Today the Wall Street Journal has an op-ed explaining how the U.S. job market is worse than it looks. It talks about such details as the work week, now just 33 hours on average and shrinking month by month. Around October, the headline may read “The Part-Time Economy” after we wake up to find that we have more part-time workers than full-time workers.
It’s all basically on point, but then it calls for a “second-act stimulus” — a stimulus bill that doesn’t repeat the mistakes of the stimulus bill Washington gave us at the beginning of the year. Realistically, though, an attempt to repeat the stimulus bill would lead to a repeat of the same mistakes. A well-crafted stimulus bill would do some good for the economy, but to accomplish that, Washington would have to give up most of its preconceptions. Here are some rules I would suggest for a second stimulus bill:
- Stop thinking stimulus. In a average recession, economic stimulus can get the economy going again. In the current depression-like recession, stimulus has no such effect. It maybe shouldn’t even be called stimulus this year, because the whole objective is just to get some productive work out of people who would otherwise go unemployed.
- Think small. Well, okay, not “small” in the sense of “eating a small lunch,” but not “risking national bankruptcy” either. An economic stimulus package with a price tag so high that it produces reactions like shock and awe does not exactly generate confidence in the economy. The first stimulus bill was said to cost $787 billion, which is kind of like learning that the doctors in the hospital have injected your grandpa with 5 kilograms of stimulants. When you see that, you don’t say, “That’ll bring him back for sure!” It’s more like, “Good lord! Will he survive that?” To minimize the shock and awe effect, no single stimulus bill should go much over $100 billion.
- Make it labor-intensive. To qualify for a stimulus package, at least 75 percent of a project’s spending should end up in payroll to pay the wages of workers who otherwise might have been unemployed. You don’t get the economic benefit of the spending if you don’t move people from unemployment to employment.

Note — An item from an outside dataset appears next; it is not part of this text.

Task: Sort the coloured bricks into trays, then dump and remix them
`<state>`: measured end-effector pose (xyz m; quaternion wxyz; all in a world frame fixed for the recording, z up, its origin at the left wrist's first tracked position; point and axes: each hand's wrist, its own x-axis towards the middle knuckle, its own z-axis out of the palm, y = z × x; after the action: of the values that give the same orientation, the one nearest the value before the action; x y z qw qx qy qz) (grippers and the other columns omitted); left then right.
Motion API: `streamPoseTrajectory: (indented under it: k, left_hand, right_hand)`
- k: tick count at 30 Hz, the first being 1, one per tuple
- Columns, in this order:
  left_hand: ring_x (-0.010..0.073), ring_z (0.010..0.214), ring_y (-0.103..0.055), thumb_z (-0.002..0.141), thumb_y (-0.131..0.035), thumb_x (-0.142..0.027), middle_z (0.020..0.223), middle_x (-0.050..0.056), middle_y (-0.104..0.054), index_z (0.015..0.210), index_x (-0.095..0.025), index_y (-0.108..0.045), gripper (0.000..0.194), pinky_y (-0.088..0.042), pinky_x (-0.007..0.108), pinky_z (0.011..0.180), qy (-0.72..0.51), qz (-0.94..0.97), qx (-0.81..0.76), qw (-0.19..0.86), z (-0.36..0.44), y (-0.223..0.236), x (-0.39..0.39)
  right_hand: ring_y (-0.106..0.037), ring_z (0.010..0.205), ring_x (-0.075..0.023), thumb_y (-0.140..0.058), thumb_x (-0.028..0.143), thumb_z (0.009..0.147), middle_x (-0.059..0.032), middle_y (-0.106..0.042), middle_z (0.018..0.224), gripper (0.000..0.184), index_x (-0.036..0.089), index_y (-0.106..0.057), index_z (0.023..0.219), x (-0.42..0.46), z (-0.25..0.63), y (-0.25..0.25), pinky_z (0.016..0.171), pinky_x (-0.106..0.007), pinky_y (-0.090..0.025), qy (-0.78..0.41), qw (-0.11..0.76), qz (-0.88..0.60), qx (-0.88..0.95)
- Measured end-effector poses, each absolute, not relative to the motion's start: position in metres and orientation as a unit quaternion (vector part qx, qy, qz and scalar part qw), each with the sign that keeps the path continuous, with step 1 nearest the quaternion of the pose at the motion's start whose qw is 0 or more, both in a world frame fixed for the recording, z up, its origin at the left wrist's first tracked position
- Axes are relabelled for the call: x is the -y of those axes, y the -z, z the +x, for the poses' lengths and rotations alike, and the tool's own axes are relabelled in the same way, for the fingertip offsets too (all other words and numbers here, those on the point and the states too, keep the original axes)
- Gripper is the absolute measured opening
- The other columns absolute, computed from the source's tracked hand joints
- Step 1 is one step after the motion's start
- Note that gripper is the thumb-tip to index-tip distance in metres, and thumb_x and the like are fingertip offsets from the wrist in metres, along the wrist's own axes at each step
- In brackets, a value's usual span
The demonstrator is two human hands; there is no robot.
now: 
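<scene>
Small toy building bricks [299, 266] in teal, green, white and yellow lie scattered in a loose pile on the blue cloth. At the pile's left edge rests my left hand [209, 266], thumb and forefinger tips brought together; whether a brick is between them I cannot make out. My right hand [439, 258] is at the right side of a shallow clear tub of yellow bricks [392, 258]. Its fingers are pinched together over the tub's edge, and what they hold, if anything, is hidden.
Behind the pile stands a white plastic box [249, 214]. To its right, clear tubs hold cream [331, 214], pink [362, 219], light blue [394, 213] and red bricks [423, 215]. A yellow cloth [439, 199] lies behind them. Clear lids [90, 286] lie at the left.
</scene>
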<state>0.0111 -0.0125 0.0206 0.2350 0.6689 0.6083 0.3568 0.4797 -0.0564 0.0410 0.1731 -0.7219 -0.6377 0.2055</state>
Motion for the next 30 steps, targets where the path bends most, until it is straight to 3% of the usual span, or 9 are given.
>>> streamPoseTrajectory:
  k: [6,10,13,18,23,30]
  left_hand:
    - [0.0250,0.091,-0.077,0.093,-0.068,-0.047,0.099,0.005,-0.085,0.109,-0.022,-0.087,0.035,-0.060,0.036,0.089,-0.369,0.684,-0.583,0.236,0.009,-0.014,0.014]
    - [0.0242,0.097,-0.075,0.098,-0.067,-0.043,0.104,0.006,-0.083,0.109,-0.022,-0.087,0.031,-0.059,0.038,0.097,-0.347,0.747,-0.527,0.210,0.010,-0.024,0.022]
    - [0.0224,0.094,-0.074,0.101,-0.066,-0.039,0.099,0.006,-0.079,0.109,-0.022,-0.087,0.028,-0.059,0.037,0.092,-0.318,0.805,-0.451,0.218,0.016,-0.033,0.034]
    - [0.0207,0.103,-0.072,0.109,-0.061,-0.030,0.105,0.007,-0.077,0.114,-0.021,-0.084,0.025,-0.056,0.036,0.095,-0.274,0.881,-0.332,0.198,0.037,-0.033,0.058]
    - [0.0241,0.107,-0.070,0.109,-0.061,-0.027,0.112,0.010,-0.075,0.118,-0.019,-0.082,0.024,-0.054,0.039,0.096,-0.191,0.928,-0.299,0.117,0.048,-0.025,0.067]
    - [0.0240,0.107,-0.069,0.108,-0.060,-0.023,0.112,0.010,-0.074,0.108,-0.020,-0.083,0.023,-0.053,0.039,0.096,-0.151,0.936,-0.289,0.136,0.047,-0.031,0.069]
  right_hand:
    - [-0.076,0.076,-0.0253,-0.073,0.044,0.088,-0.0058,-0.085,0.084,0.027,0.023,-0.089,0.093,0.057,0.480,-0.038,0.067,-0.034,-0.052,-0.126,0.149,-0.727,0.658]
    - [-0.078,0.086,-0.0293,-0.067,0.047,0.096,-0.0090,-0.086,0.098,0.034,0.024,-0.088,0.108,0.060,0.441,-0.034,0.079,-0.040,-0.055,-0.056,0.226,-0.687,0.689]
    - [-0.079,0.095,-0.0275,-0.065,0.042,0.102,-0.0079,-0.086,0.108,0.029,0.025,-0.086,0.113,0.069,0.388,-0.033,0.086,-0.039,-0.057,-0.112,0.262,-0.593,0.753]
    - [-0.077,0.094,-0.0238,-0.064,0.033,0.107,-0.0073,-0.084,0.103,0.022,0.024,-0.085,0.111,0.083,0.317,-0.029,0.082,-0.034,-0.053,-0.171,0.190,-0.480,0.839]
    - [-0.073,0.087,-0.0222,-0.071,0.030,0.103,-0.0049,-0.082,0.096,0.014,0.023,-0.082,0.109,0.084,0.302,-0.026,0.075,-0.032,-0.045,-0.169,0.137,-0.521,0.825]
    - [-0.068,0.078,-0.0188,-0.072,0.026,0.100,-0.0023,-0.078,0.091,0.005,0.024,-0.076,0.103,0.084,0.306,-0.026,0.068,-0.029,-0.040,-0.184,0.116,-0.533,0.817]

- Speed up spending, but don’t buy anything extra. The purpose of a stimulus package is not to expand the role of government, but to spend on things that people can agree are governmental responsibilities. The biggest category for this is going to be transportation. We all know where the bridges are, and approximately when they are going to fall down. If we don’t replace them before they fall down, we will still have to replace them after they fall down, and then, the costs are likely to be greater. Replacing at-risk bridges now instead of next year is not buying anything extra. It is just meeting a governmental responsibility sooner.
- Be strict about returns on investments. Every legislator says all their spending proposals are investments. For stimulus purposes, a good investment is one that improves the government’s bottom line, usually by reducing future expenses. The prime example of this is improving the energy efficiency of buildings. Seal cracks and add insulation to a building, and future energy bill will be lower, and some such projects offer impressive returns on investment. But to qualify, it has to be a government-owned building — a courthouse, school, barracks, etc.
- Make the stimulus pay for itself. About one fourth of the stimulus spending comes right back to the government in the form of income taxes and lower unemployment compensation. Then, use the energy cost savings and reductions in future transportation infrastructure spending (because you are doing some of that spending in advance) to pay off the stimulus debt.
With this kind of approach we would see a stimulus bill that would have little resemblance to the so-called stimulus we saw at the beginning of the year. It would create more jobs, and do so with no net cost to government. It still would not make the recession end sooner, but that does not mean it would not have an effect. The impact would be huge for the people who spent their time working instead of worrying, and all the work they would accomplish would be real work with real consequences.
Look at it this way: what kind of country lets its bridges collapse while 25 million of its workers are sitting at home doing nothing? Quite obviously, the only reason the United States finds itself in this situation is fear. But really, when we can put people to work, doing work that we know has to be done soon, there is nothing to fear about that. Can Washington put together a second stimulus bill that doesn’t repeat the mistakes of the first? Politically speaking, probably not. But if it wants to try, these are the rules I believe it should follow.